WHAT TO PRODUCE:
Each line in the material below, starting at the one that contains "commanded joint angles" and ending at the one that contains "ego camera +", should be repeated exactly; the pictures should not.

───── RECORDED DATA

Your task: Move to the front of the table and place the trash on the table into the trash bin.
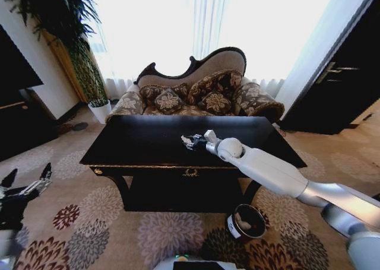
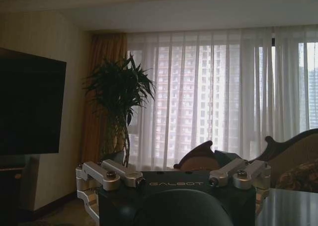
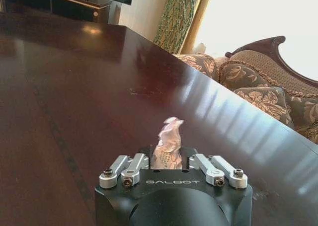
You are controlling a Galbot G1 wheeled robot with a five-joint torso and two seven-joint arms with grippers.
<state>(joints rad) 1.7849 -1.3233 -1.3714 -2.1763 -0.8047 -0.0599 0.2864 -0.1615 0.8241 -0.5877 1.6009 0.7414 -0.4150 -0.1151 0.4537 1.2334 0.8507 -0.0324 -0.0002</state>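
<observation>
The black glossy table [image 1: 133, 140] stands straight ahead, with a gold emblem on its front apron. My right arm reaches over its middle, and the right gripper [image 1: 190, 142] is shut on a crumpled white paper wad [image 3: 169, 135]. The wad sticks up between the fingers just above the dark tabletop [image 3: 74, 87]. On the carpet by the table's front right leg is the small round trash bin [image 1: 246, 222], dark with a white label, and something pale lies inside it. My left gripper [image 1: 25, 184] hangs open low at the left, away from the table.
A patterned sofa [image 1: 196, 95] stands right behind the table. A tall potted plant [image 1: 83, 62] and a black TV cabinet [image 1: 18, 116] are at the left. A dark cabinet [image 1: 344, 86] fills the right. Flowered carpet [image 1: 119, 228] lies in front.
</observation>
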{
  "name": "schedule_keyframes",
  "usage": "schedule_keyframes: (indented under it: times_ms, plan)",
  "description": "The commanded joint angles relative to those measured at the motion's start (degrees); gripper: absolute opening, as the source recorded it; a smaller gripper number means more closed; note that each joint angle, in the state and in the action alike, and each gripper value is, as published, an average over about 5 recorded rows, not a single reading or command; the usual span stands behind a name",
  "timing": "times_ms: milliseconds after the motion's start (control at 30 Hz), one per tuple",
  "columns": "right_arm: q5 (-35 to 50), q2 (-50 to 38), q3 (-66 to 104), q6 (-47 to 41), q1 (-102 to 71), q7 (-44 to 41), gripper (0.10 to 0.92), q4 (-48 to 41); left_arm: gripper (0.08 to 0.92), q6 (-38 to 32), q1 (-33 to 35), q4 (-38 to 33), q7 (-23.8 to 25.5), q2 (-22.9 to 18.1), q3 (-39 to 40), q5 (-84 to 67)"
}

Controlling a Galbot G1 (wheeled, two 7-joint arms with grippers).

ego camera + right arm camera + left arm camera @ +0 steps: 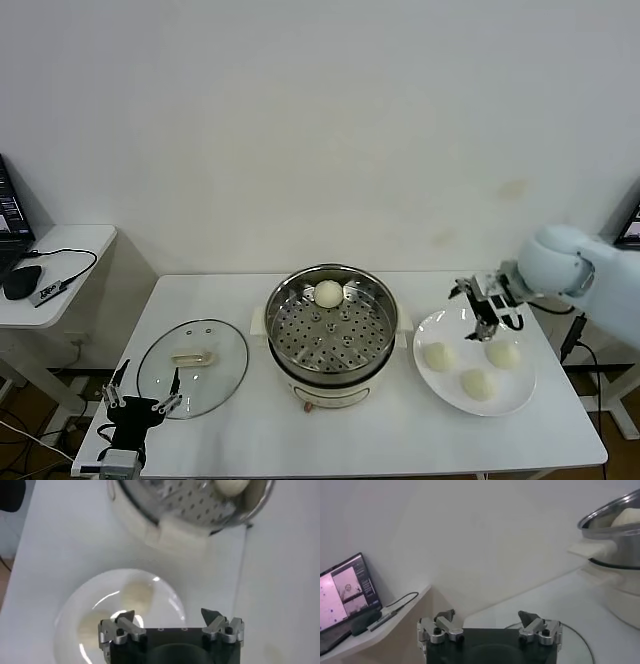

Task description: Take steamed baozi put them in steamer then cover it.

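Observation:
The steamer (pixel 335 338) stands mid-table with one steamed baozi (pixel 328 293) on its perforated tray. Three more baozi (pixel 439 355) (pixel 503 353) (pixel 478 383) lie on a white plate (pixel 440 392) to its right. My right gripper (pixel 487 318) hovers open over the plate's far edge, holding nothing; in the right wrist view it (pixel 168 613) sits above the plate (pixel 70 615) near two baozi (pixel 137 594) (pixel 92 625). The cover (pixel 193 365), a glass lid, lies flat left of the steamer. My left gripper (pixel 142 400) waits open at the lid's near edge, empty (pixel 486 616).
A side table (pixel 60 270) with a laptop (pixel 345 592), a mouse and cables stands to the left. The wall runs close behind the table. The steamer's handle (pixel 590 547) juts toward the lid. Bare tabletop (pixel 250 430) lies in front of the steamer.

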Motion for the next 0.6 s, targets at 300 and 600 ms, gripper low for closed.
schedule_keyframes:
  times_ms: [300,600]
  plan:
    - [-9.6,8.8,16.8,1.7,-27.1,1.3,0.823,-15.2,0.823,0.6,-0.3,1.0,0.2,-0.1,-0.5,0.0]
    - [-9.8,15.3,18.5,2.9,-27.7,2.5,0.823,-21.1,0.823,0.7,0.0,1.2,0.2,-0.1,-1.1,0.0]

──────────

ANSWER AREA:
  "description": "The commanded joint angles relative to those measured at the motion's start (degrees); gripper: absolute opening, as the source recorded it; a smaller gripper number means more closed; note that each joint angle, in the state and in the action alike, and each gripper value is, as published, an average over about 5 recorded rows, not a single reading or command; the usual span stands behind a name",
  "timing": "times_ms: milliseconds after the motion's start (control at 30 Hz), one per tuple",
  "columns": "right_arm: q5 (-35 to 50), q2 (-50 to 38), q3 (-66 to 104), q6 (-47 to 41), q1 (-102 to 71), q7 (-44 to 41), gripper (0.10 to 0.92), q4 (-48 to 41); left_arm: gripper (0.08 to 0.92), q6 (-38 to 32), q1 (-33 to 35), q4 (-38 to 33), q7 (-23.8 to 25.5), q2 (-22.9 to 18.1), q3 (-39 to 40), q5 (-84 to 67)"
}

Controlling a Galbot G1 (wheeled, two 7-joint arms with grippers).

ego camera + right arm camera + left arm camera @ +0 steps: 

No more work is left in this exercise.